H/C lifter and spring replacement
03-26-2013, 11:52 AM
#1
TECH Fanatic
Thread Starter
H/C lifter and spring replacement So I know when you do a H/C package you need to replace springs and lifters and seeing another lifter thread got me thinking about frequency of replacement of these parts. For more aggressive cams people say you need to replace valvetrain more frequently because it is rougher on the components, which is understandable. I don't know if lobes are the only thing that controls that or if lift has anything to do with it so I'm curious about that. Like say for example you have LS7 lifters and .650" springs. I'd like to know, comparatively to each other, what the following cam setups would mean as far as how often you need to replace things, a simple ordering would be good.
A) Higher lift cam (relative to the .650" springs, something like .620"/.630") with aggressive lobes such as XE-R
B) Lower lift cam (relative to the .650" springs, something like .595"/.598") with aggressive lobes such as XE-R
C) Higher lift cam (relative to the .650" springs, something like .620"/.630") with less aggressive lobes
C) Lower lift cam (relative to the .650" springs, something like .595"/.598") with less aggressive lobes
Whenever I get around to doing a H/C swap I don't want to have to replace springs and/or lifters every 10,000-15,000 miles.
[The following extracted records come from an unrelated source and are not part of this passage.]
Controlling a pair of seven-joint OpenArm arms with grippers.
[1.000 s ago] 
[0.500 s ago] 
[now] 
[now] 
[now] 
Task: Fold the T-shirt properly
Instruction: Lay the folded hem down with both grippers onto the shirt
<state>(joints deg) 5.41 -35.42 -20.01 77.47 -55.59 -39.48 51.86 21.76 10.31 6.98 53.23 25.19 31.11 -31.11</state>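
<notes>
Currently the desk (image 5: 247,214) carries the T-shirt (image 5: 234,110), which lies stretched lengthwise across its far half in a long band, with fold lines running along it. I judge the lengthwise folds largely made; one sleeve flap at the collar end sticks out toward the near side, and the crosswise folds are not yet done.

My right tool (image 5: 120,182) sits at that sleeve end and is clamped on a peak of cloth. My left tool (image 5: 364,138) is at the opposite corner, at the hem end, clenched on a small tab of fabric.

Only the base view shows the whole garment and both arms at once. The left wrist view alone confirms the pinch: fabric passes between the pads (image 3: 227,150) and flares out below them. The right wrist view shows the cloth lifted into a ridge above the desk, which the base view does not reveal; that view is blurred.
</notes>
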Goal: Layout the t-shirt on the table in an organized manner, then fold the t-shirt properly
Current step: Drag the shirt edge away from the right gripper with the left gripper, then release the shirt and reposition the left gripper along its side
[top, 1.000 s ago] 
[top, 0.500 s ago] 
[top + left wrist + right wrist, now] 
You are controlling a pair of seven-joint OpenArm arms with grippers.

I've seen some people need to do that IIRC.
A) Higher lift cam (relative to the .650" springs, something like .620"/.630") with aggressive lobes such as XE-R
B) Lower lift cam (relative to the .650" springs, something like .595"/.598") with aggressive lobes such as XE-R
C) Higher lift cam (relative to the .650" springs, something like .620"/.630") with less aggressive lobes
C) Lower lift cam (relative to the .650" springs, something like .595"/.598") with less aggressive lobes
Whenever I get around to doing a H/C swap I don't want to have to replace springs and/or lifters every 10,000-15,000 miles. I've seen some people need to do that IIRC.
03-26-2013, 04:40 PM
#3
I posted this the other day. I think this should help you understand. But basically, go with as stiff a pushrod as you can fit, use quality lifters, lightweight valves, adequate springs, and cam lobes that don't brutalize your valvetrain. If you have an unstable valvetrain, you're losing power. And a super crazy aggressive lobe at the same duration of some of the nicer more modern endurance lobes is usually less than a 5-7HP difference.
What you need to make sure is good is your valvetrain and stable under load at 6k+ RPM. If you float the valve or loft the lifter because of too much cam lift, too much ramp speed, and too little spring pressure, the system will be out of control. Sometimes this appears as valve float on a dyno. Other times it doesn't. It appears as lowering power and failed lifters/bent pushrods/broken rockers. All of that means the valve is hung open too long and contact can occur.
Do you know why I'm going to run mine tighter? Valve control. It starts with EPS endurance lobes ground on a billet Cam Motion core. Morel 5206 lifters ride the lobes and Manton 11/32nd .120" wall pushrods connect the lifter to the stock GM rocker arm. Stiffness and control on the cam side of the valvetrain. On the valve side, I went light weight. The stock rocker is the lightest of all rockers and it rides on upgraded trunions. The entire valvetrain is controlled by PAC 1904 springs with TFS Ti retainers, for low weight. The final piece of the puzzle is lightweight, hollow-stem, turned-down LS3 valves.
Do you know why I'm going to run mine tighter? Valve control. It starts with EPS endurance lobes ground on a billet Cam Motion core. Morel 5206 lifters ride the lobes and Manton 11/32nd .120" wall pushrods connect the lifter to the stock GM rocker arm. Stiffness and control on the cam side of the valvetrain. On the valve side, I went light weight. The stock rocker is the lightest of all rockers and it rides on upgraded trunions. The entire valvetrain is controlled by PAC 1904 springs with TFS Ti retainers, for low weight. The final piece of the puzzle is lightweight, hollow-stem, turned-down LS3 valves.
03-26-2013, 04:47 PM
#4
Oh, one other thing too. The LS7 lifter would be fine if you had super light weight valves, slow ramp cam, and low pressure springs. That's what it was designed for. The farther away you get from those specs, the more you're operating your lifters under conditions they were not designed for, which is why I think we see a lot of the failures with the LS7s.